***** ENTRIES SUPPLIED

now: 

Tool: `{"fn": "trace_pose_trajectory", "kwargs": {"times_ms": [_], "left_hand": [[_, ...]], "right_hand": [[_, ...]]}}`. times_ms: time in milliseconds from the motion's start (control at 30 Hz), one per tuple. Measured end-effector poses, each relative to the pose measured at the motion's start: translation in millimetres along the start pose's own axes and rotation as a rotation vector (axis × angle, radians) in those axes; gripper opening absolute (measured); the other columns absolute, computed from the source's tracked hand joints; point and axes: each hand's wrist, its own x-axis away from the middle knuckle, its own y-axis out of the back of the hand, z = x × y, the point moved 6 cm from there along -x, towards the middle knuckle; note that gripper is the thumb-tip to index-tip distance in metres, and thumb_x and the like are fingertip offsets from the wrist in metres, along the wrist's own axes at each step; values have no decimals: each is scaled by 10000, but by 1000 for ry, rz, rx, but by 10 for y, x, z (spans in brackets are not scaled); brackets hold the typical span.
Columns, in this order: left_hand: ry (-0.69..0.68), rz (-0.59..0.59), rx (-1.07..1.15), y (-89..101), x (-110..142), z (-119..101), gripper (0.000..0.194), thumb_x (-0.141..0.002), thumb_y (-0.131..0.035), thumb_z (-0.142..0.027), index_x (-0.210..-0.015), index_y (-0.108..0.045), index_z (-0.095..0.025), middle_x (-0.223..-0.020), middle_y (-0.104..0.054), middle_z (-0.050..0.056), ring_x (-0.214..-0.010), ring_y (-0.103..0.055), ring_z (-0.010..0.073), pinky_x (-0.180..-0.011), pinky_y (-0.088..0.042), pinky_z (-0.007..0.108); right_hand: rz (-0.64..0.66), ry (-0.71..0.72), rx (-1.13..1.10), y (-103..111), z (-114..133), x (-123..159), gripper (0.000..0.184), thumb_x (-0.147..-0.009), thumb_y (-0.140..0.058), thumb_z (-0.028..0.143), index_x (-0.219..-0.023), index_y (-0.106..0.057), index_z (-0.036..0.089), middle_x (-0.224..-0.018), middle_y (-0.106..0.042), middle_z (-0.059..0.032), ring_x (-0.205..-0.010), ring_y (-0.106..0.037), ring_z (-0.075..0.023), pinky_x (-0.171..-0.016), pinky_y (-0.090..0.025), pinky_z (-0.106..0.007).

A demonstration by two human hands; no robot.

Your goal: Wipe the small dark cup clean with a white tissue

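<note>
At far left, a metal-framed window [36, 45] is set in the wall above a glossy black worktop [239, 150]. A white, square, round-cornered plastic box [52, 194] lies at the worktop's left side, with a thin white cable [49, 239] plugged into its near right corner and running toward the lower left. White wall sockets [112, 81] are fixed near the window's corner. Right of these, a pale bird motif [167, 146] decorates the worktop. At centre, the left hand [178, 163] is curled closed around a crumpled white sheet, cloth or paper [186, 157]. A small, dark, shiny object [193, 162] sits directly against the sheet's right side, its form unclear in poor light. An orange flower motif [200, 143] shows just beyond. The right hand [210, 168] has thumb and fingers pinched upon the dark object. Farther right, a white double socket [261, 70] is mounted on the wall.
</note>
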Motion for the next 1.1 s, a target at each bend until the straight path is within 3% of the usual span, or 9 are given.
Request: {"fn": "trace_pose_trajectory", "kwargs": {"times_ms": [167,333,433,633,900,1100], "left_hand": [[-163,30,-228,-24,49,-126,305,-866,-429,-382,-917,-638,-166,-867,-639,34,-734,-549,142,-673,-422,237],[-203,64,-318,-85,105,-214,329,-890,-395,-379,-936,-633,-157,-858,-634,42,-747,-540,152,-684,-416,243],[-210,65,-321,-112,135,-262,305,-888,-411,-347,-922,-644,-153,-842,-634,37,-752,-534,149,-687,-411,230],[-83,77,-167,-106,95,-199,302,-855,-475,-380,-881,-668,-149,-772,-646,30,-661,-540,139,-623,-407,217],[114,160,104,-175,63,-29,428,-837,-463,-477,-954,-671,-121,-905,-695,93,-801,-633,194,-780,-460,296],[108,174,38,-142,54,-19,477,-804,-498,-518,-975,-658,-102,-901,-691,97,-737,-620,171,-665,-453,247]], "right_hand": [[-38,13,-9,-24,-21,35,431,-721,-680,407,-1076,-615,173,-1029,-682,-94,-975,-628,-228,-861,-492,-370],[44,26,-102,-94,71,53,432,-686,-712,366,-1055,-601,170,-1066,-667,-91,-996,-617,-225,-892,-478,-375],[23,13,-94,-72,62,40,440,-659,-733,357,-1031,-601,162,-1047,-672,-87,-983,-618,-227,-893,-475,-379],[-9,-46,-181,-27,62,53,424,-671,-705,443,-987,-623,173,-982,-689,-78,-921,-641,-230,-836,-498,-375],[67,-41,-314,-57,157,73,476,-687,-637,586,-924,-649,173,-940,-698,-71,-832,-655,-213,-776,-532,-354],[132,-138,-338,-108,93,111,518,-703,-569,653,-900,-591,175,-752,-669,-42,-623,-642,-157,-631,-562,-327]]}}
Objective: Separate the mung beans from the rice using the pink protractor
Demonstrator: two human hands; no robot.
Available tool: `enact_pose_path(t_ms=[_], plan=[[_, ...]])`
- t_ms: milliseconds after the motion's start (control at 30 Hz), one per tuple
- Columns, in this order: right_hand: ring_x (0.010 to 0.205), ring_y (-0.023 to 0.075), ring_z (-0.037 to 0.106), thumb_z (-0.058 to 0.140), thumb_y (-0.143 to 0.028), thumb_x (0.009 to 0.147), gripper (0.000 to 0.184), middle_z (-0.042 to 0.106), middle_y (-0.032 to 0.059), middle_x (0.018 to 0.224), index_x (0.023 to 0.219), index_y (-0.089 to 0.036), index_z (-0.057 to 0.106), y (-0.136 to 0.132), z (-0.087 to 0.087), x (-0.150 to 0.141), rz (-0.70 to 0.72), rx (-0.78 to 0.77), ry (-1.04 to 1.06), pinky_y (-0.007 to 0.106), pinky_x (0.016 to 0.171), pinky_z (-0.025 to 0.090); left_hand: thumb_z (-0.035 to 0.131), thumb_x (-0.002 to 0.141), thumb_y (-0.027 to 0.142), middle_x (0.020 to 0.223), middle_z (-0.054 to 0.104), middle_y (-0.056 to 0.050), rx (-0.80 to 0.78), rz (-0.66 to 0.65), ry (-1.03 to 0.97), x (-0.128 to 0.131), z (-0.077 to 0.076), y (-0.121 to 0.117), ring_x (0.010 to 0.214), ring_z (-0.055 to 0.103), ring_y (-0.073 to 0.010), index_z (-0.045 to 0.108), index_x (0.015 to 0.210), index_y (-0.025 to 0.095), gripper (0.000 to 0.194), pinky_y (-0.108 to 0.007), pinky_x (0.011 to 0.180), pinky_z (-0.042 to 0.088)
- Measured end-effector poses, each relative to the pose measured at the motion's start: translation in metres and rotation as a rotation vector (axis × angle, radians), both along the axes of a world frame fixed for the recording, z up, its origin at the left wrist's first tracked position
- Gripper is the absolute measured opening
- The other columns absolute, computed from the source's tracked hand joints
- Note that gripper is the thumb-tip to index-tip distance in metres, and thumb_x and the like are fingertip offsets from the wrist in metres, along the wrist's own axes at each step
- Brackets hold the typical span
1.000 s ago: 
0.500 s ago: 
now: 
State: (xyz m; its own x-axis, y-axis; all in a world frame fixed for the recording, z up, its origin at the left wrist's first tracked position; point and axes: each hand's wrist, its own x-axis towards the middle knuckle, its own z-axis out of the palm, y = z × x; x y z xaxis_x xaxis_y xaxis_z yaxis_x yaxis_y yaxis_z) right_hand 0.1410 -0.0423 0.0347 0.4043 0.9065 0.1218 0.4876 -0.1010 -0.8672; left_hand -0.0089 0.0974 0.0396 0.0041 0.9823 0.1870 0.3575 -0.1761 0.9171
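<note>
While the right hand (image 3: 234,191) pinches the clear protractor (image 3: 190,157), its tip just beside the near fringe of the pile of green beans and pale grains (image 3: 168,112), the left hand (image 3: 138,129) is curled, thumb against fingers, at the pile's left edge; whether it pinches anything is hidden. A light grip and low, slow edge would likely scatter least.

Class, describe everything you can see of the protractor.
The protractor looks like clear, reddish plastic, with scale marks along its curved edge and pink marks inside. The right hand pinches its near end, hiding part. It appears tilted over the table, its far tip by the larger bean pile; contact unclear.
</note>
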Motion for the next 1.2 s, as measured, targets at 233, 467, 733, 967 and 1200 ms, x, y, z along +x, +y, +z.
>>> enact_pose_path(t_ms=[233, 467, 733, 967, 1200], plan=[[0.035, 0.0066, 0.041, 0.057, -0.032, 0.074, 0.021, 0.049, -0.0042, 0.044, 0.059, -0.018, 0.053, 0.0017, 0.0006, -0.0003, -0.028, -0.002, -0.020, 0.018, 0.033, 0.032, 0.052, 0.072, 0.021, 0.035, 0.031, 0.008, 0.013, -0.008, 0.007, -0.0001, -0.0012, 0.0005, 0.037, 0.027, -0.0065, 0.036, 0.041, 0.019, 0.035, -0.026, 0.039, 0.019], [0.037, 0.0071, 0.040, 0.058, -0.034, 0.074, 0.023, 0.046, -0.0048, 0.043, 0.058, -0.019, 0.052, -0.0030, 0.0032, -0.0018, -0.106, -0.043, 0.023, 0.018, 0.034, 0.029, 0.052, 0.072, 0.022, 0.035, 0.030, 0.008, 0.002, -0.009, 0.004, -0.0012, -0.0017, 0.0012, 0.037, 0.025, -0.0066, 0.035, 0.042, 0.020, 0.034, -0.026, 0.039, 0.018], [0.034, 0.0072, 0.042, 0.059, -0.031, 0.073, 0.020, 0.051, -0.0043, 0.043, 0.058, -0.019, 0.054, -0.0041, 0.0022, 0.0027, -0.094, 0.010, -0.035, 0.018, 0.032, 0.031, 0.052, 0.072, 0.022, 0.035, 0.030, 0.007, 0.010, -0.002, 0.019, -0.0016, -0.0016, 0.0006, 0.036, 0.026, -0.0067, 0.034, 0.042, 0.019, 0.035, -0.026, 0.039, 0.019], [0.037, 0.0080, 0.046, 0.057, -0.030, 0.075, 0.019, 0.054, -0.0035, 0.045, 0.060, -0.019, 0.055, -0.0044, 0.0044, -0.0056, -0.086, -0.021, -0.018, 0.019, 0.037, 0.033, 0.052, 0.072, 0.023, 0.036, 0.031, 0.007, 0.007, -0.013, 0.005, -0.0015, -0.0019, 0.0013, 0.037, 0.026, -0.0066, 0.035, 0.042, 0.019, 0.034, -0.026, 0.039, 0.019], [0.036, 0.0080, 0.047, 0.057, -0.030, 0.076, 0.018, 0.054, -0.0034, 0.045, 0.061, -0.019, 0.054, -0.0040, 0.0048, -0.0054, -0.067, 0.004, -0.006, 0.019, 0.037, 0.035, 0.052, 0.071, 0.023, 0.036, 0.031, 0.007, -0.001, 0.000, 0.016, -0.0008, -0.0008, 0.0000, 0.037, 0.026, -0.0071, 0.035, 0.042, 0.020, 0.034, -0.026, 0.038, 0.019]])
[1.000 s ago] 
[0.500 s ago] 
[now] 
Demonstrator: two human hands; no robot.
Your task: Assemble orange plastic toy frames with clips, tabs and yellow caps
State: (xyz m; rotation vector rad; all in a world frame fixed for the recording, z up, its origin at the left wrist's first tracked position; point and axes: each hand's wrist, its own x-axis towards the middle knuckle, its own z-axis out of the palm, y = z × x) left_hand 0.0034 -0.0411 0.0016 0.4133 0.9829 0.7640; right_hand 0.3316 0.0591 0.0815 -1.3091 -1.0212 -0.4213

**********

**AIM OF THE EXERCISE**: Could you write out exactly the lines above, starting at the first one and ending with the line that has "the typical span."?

**TASK OUTPUT**:
now: 

Tool: `{"fn": "trace_pose_trajectory", "kwargs": {"times_ms": [_], "left_hand": [[_, ...]], "right_hand": [[_, ...]]}}`. times_ms: time in milliseconds from the motion's start (control at 30 Hz), one per tuple. Measured end-effector poses, each relative to the pose measured at the motion's start: translation in millimetres along the start pose's own axes and rotation as a rotation vector (axis × angle, radians) in those axes; gripper opening absolute (measured); the other columns absolute, computed from the source's tracked hand joints; point and axes: each hand's wrist, its own x-axis away from the middle knuckle, its own y-axis out of the back of the hand, z = x × y, the point moved 6 cm from there along -x, towards the middle knuckle; note that gripper is the thumb-tip to index-tip distance in metres, and thumb_x and the like are fingertip offsets from the wrist in metres, along the wrist's own axes at each step; values have no decimals: each is scaled by 10000, but by 1000 for ry, rz, rx, but by 10 for y, x, z (spans in brackets are not scaled); brackets hold the typical span.

The answer has been given in full.